What clicker do you recommend for my investor presentation?

Hey everybody! Stacie here with Pitch Deck Fire and I’m so glad you guys have joined us for our pitch hack of the week.

If you haven’t been with us before, we cover tips and tricks on pitching, pitch decks, sales decks, live presentations, and investor presentations. If you’re a startup looking for funding, an established company looking for new customers, or you’re in an accelerator or an incubator program – you can find value in our Pitch Hack.

This week’s Pitch Hack of the week is What clicker do you recommend?

Why do I need a clicker?

Before I talk about my favorite clicker, let’s talk about why we use a clicker. If you’re presenting live in front of people – whether it’s one person or an entire room of people – you’ll need to navigate through slides as you speak.You may even have animation on those slides that needs to come up at certain times. You have a few choices to move through these slides.

1) Let someone else do the clicking. This is a dangerous solution. One of the worst, most distracting things you can do in a presentation is to say “next slide, please.” We want our presentation to be seamless and flow. The only way you should ever have someone else click for you is if that person has practiced with you and knows exactly when to change slides. A clicker will never force you to say “next slide, please”.

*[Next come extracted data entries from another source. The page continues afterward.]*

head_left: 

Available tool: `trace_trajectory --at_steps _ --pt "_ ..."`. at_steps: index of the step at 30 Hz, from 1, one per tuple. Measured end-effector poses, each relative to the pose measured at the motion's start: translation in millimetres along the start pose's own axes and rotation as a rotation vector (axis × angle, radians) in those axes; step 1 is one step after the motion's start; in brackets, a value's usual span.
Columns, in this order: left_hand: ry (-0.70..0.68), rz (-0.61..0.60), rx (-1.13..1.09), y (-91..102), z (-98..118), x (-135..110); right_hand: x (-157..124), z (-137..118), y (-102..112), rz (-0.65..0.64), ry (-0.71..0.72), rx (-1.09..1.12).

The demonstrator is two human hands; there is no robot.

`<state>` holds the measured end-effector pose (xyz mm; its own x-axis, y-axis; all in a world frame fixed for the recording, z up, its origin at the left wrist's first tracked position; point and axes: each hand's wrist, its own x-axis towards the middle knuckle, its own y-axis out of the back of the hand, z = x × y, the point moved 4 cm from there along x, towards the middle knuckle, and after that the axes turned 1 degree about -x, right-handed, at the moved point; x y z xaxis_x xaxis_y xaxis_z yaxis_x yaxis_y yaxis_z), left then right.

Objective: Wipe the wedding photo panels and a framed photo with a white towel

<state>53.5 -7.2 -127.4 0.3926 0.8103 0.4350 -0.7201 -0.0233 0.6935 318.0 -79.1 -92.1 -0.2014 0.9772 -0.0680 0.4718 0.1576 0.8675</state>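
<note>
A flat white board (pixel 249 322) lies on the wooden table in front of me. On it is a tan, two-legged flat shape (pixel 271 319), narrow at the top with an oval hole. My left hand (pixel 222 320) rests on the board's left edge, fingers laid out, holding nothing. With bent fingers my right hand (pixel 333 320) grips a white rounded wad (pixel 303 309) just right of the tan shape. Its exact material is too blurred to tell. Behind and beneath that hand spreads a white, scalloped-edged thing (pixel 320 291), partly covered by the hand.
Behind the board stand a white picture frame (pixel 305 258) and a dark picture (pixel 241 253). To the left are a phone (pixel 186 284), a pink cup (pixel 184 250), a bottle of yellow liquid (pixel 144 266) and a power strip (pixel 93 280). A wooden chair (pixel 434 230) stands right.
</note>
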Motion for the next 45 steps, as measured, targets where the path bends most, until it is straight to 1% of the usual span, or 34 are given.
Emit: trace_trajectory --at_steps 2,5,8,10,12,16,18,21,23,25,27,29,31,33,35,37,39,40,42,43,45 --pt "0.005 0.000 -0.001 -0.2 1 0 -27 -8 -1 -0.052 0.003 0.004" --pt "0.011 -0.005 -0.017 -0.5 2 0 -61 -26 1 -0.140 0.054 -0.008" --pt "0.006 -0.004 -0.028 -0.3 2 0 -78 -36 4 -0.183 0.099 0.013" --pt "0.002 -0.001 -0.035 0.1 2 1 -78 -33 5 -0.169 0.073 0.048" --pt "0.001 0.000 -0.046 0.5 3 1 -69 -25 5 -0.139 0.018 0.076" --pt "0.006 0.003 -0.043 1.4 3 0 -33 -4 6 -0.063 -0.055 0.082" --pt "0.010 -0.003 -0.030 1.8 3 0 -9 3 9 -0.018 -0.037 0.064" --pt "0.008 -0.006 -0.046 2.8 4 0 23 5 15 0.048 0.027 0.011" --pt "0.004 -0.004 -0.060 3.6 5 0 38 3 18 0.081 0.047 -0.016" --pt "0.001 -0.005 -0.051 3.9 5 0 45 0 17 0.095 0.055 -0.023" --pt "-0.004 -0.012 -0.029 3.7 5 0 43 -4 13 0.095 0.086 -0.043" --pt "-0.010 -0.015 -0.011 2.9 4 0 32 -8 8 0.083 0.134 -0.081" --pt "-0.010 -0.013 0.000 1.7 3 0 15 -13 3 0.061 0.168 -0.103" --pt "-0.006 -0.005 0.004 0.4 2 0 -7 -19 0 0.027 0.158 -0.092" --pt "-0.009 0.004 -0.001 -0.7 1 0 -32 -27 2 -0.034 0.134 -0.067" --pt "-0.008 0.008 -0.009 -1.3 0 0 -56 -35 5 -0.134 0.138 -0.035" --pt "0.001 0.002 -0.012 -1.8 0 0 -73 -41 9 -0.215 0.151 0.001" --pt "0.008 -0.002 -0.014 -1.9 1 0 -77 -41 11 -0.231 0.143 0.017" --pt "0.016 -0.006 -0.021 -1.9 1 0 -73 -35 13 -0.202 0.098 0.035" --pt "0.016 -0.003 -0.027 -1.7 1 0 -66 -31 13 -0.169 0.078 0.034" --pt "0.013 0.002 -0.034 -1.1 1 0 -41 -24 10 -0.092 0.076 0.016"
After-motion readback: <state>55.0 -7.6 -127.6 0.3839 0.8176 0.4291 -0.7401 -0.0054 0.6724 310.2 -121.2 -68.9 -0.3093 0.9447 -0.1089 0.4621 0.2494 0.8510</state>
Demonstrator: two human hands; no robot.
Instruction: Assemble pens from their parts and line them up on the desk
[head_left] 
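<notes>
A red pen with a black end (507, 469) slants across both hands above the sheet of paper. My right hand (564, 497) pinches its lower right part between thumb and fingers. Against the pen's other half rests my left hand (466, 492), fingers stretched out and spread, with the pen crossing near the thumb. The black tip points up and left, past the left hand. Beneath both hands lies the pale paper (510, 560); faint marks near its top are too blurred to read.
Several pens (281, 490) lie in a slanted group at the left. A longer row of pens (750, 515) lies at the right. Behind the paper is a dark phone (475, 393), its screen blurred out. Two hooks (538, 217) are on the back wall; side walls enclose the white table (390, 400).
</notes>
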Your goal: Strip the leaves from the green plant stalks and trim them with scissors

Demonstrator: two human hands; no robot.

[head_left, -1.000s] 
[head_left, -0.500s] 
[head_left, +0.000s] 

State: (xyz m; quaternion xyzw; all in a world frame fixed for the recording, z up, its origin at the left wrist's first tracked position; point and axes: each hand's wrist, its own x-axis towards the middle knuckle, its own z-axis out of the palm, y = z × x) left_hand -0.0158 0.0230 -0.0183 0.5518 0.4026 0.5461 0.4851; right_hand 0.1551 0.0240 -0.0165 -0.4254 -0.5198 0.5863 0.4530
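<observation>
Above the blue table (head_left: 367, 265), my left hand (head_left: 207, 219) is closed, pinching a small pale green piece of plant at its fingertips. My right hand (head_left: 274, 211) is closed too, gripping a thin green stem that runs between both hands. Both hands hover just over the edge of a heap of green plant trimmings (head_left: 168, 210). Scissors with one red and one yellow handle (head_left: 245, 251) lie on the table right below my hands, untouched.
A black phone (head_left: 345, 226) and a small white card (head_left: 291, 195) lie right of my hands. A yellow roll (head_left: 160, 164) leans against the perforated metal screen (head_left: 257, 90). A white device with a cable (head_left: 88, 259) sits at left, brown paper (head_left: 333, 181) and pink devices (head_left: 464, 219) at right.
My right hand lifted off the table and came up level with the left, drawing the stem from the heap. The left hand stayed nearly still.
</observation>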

2) Click through slides on your computer using the “next” button on your computer or your mouse. Again, this is not a great method. You have to look down to click, then look back to the room, then look down again.  It’s distraction for your audience. You’re essentially leaving the room to look down at your computer and they might as well leave the room too.

A clicker is the best solution for navigating slides.

A clicker has arrow buttons that take you forward and backward on slides. It works well with presentation tools like PowerPoint or Keynote. You can click through your slides as you talk about them. For example, each time you click a new animation can come up. That’s really valuable because as you’re presenting you can keep your clicker by your slide and no one even notices. To your audience, things are moving seamlessly, like magic. Everything is flowing and no one is distracted.=

But which clicker should I get?

My personal favorite is the Logitech R800. The first reason I like this clicker is that it has a timer. I can set it to a certain amount of time and it buzzes in my hand. No one else can see or feel that buzz – but I know that I’ve taken 20 minutes of 30 minute presentation or I’ve taken 4.5 minutes of my 5 minute presentation – and I better wrap it up. It’s a great warning to keep me from going over time and to make sure the information I need to convey comes out in the allotted time.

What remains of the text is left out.